What is the count of lines below that include "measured"? Reply with nothing else.

=== MATERIAL PROVIDED ===

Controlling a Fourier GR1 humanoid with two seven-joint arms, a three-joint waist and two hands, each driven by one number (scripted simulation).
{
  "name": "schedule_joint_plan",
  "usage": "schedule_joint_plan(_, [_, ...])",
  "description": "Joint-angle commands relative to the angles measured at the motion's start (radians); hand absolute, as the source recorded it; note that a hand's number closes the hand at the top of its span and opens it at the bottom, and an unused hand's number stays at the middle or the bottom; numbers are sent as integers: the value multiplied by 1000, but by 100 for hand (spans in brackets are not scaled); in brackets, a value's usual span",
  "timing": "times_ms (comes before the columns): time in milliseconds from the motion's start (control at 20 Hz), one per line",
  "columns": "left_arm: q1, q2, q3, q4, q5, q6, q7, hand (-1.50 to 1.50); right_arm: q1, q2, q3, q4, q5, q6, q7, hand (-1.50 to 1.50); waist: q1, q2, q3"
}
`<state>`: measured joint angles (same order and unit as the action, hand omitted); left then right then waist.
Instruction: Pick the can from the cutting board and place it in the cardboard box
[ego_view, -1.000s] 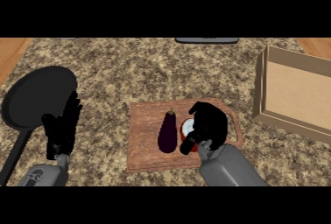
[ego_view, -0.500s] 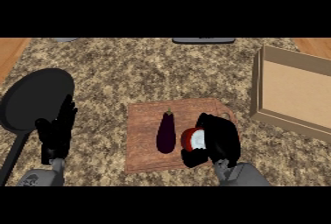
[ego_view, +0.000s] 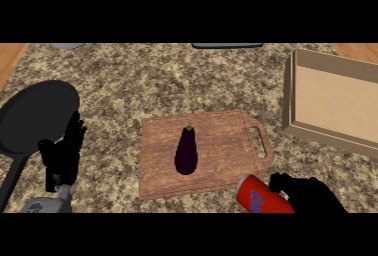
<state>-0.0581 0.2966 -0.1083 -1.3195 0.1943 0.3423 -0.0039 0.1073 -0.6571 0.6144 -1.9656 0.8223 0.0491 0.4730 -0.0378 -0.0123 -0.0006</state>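
Can (ego_view: 262, 198), red with a blue band, sits at the bottom of the frame right of centre, tilted, just past the lower right corner of the cutting board; the right hand (ego_view: 306, 194) curls its fingers round the can's right side. By size: speckled counter (ego_view: 170, 80) fills the frame. Cardboard box (ego_view: 334, 102) stands open at the right edge. Black frying pan (ego_view: 33, 116) lies at the left. Wooden cutting board (ego_view: 214, 142) lies in the centre, with 1 dark purple eggplant (ego_view: 186, 151) lying lengthwise on it. Left hand (ego_view: 65, 155) rests at the lower left beside the pan, fingers straight and pointing up.
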Motion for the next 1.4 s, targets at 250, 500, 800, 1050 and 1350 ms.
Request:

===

RESULT: 2